ACTIVITY: Which lines below fall between the one containing "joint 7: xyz" and the one containing "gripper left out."? Repeat them exactly, counting both of those lines, and add nothing else.

Extracted data entries
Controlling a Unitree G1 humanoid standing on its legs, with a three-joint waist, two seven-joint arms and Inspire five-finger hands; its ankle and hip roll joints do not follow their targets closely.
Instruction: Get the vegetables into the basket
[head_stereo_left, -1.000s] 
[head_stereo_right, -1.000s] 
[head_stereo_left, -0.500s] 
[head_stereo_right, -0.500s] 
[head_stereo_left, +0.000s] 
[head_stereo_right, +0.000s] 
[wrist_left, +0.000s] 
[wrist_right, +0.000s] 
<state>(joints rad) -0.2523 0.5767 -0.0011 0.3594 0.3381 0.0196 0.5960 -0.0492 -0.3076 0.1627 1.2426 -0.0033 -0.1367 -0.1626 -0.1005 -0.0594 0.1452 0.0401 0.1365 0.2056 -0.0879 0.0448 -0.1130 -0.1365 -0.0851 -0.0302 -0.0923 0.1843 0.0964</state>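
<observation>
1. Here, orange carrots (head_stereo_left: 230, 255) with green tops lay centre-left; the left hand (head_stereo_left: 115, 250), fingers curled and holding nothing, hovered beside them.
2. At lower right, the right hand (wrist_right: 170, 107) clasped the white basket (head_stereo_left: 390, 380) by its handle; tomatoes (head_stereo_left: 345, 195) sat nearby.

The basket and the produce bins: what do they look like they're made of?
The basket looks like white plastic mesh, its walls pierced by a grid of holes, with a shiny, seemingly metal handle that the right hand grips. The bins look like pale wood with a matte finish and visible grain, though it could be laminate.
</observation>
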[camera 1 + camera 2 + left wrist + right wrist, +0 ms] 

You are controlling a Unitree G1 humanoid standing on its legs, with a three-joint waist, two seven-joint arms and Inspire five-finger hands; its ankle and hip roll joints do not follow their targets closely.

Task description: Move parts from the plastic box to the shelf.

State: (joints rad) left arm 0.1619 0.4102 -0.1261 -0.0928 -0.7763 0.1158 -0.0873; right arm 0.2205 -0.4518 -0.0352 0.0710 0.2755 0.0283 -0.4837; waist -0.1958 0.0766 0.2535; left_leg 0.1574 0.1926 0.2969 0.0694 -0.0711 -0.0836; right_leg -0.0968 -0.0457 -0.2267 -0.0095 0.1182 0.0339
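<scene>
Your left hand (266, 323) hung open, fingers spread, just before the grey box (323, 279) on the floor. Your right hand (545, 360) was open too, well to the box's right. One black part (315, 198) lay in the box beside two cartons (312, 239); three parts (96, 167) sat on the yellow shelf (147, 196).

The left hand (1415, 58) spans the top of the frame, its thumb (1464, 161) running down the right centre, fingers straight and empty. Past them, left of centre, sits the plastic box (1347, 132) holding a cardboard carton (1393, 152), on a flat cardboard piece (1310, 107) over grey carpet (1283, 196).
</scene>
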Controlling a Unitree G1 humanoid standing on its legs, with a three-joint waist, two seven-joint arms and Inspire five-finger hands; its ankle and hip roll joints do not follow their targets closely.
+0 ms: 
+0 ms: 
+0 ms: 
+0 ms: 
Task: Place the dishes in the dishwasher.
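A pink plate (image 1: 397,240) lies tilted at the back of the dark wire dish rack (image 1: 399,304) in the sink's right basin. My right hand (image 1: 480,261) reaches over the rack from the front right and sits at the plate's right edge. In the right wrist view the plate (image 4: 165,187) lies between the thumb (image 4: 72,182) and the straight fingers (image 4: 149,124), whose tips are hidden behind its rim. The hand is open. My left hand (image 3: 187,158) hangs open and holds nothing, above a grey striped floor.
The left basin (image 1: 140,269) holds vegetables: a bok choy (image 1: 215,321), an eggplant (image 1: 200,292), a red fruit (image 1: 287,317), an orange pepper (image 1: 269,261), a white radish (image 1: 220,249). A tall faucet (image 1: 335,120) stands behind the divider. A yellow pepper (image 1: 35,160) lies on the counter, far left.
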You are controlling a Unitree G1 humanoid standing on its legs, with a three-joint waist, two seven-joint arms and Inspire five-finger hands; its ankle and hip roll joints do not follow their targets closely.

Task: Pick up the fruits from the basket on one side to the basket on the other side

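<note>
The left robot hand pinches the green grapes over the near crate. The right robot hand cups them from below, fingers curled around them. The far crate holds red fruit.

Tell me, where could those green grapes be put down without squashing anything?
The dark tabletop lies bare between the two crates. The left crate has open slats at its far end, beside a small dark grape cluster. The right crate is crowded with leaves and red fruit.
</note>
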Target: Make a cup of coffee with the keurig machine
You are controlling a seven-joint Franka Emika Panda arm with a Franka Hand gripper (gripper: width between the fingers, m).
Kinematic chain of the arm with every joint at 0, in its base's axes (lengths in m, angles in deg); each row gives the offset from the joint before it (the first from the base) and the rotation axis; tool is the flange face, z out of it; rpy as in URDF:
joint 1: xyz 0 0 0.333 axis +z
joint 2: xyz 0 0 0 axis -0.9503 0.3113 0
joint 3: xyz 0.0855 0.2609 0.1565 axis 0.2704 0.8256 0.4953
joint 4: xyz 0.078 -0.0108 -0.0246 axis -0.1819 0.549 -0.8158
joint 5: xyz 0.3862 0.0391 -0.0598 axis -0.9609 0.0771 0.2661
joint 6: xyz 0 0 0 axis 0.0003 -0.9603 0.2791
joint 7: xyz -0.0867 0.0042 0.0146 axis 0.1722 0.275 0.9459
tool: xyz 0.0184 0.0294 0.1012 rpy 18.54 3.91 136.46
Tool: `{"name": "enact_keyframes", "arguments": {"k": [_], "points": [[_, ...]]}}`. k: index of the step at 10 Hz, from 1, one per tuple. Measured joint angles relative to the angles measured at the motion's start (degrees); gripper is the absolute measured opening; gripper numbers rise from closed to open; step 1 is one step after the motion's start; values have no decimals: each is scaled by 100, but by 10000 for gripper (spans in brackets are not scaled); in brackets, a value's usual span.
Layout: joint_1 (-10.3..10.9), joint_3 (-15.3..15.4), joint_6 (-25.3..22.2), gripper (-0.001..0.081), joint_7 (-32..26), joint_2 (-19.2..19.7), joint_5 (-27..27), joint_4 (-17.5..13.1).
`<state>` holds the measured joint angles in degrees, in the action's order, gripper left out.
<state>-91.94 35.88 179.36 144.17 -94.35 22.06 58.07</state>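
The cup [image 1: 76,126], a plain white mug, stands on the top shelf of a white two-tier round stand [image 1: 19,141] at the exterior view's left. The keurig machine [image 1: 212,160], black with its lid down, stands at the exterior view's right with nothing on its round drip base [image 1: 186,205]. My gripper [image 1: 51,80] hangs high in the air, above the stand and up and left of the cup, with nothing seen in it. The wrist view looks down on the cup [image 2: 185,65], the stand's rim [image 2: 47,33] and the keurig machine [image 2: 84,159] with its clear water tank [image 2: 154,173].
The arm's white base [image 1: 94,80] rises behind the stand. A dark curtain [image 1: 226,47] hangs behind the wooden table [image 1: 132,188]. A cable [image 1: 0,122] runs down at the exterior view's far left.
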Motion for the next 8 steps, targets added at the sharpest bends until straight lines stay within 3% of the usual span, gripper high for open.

FINAL ANSWER:
joint 7: xyz -0.0867 0.0042 0.0146 axis 0.1722 0.275 0.9459
tool: xyz 0.0184 0.0294 0.1012 rpy 18.54 3.91 136.46
Tool: `{"name": "enact_keyframes", "arguments": {"k": [_], "points": [[_, ...]]}}`. k: index of the step at 10 Hz, from 1, one per tuple. Measured joint angles relative to the angles measured at the motion's start (degrees); gripper is the absolute measured opening; gripper numbers rise from closed to open; step 1 is one step after the motion's start; values have no decimals: each is scaled by 100, but by 10000 for gripper (spans in brackets are not scaled); in brackets, a value's usual span.
Layout: joint_1 (-10.3..10.9), joint_3 (-15.3..15.4), joint_6 (-25.3..22.2), gripper (-0.001..0.081), joint_7 (-32..26), joint_2 (-19.2..19.7), joint_5 (-27..27), joint_4 (-17.5..13.1).
`<state>` holds the measured joint angles in degrees, in the action's order, gripper left out.

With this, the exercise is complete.